Exercise >> Where the line containing "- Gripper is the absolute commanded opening" appears, end your copy; everything from the first line of the records below up to and including it must be reproduced exactly.
Working data START
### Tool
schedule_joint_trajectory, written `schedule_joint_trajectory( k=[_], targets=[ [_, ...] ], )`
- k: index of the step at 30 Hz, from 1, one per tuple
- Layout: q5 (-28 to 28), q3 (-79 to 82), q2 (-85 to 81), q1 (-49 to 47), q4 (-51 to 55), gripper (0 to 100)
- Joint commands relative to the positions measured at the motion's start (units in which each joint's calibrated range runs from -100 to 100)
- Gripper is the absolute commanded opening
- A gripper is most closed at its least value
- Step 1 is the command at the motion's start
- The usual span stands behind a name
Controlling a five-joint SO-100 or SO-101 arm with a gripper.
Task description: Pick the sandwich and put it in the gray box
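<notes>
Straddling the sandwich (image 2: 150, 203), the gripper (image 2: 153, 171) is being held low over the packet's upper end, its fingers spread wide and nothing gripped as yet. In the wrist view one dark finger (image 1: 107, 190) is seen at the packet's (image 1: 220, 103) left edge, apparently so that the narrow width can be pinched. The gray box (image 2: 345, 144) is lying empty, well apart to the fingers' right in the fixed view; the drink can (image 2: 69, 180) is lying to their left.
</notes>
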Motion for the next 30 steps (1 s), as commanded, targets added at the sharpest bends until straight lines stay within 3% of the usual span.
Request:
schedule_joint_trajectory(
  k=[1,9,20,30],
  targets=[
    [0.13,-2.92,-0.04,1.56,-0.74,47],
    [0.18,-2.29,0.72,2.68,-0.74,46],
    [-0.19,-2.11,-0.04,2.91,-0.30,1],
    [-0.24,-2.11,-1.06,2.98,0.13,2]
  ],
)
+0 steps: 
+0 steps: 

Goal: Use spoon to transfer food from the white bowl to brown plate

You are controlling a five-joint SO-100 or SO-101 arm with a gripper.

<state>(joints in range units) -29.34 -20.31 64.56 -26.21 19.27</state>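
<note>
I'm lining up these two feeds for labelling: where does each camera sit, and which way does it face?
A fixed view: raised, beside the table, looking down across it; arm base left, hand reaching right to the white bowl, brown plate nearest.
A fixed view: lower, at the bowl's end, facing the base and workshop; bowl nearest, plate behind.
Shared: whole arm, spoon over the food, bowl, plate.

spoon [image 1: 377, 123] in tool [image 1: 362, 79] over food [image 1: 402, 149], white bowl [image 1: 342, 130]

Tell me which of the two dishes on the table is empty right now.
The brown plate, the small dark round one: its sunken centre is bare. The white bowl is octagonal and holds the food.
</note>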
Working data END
Task answer >>
### Tool
schedule_joint_trajectory, written `schedule_joint_trajectory( k=[_], targets=[ [_, ...] ], )`
- k: index of the step at 30 Hz, from 1, one per tuple
- Layout: q5 (-28 to 28), q3 (-79 to 82), q2 (-85 to 81), q1 (-49 to 47), q4 (-51 to 55), gripper (0 to 100)
- Joint commands relative to the positions measured at the motion's start (units in which each joint's calibrated range runs from -100 to 100)
- Gripper is the absolute commanded opening

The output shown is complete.